The International Air Transport Association (IATA) has approved a resolution for the global air transport industry to achieve net-zero carbon emissions by 2050.
This commitment will align with the Paris Agreement goal for global warming not to exceed 1.5°C.
This was disclosed by IATA via a statement issued on Monday and seen by Nairametrics.
What IATA is saying about net-zero carbon emission
Willie Walsh, IATA’s Director General, stated, “The world’s airlines have taken a momentous decision to ensure that flying is sustainable. The post-COVID-19 re-connect will be on a clear path towards net zero. That will ensure the freedom of future generations to sustainably explore, learn, trade, build markets, appreciate cultures and connect with people the world over.
“With the collective efforts of the entire value chain and supportive government policies, aviation will achieve net zero emissions by 2050.
“Achieving net zero emissions will be a huge challenge. The aviation industry must progressively reduce its emissions while accommodating the growing demand of a world that is eager to fly.

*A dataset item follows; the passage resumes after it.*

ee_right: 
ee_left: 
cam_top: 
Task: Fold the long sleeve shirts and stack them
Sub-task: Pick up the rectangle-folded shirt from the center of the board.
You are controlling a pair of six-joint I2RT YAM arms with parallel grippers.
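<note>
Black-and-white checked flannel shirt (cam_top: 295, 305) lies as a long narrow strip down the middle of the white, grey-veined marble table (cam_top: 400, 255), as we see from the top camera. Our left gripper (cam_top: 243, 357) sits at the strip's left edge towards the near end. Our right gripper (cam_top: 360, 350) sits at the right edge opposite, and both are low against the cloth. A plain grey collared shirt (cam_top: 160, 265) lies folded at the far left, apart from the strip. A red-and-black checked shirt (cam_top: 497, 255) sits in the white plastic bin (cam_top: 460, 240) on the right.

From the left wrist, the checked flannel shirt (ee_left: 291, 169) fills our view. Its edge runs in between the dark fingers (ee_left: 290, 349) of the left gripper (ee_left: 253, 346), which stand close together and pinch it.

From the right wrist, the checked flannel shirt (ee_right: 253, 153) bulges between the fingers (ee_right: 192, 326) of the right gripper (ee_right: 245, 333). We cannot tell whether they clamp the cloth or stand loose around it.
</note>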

“To be able to serve the needs of the ten billion people expected to fly in 2050, at least 1.8 gigatons of carbon must be abated in that year. Moreover, the net zero commitment implies that a cumulative total of 21.2 gigatons of carbon will be abated between now and 2050.”
What this means
A key immediate enabler is the International Civil Aviation Organization’s (ICAO) Carbon Offsetting and Reduction Scheme for International Aviation (CORSIA). This will stabilize international emissions at 2019 levels in the short-to-medium term. Support for this was reaffirmed in today’s resolution.
How it should work
IATA stated that the path from stabilizing emissions to emissions reductions will require a collective effort. All industry stakeholders, including governments must each individually take responsibility to address the environmental impact of their policies, products, and activities. And they must work together to deliver sustainable connectivity and ultimately break aviation’s dependance on fossil fuels.
“Achieving sustainable global connectivity cannot be accomplished on the backs of airlines alone. All parts of the aviation industry must work together within a supportive government policy framework to deliver the massive changes that are needed, including an energy transition. That is no different than what we are seeing in other industries.
“Road transport sustainability efforts, for example, are not being advanced by drivers building electric vehicles. Governments are providing policies and financial incentives for infrastructure providers, manufacturers and car owners to be able to collectively make the changes needed for a sustainable future. The same should apply to aviation,” Walsh added.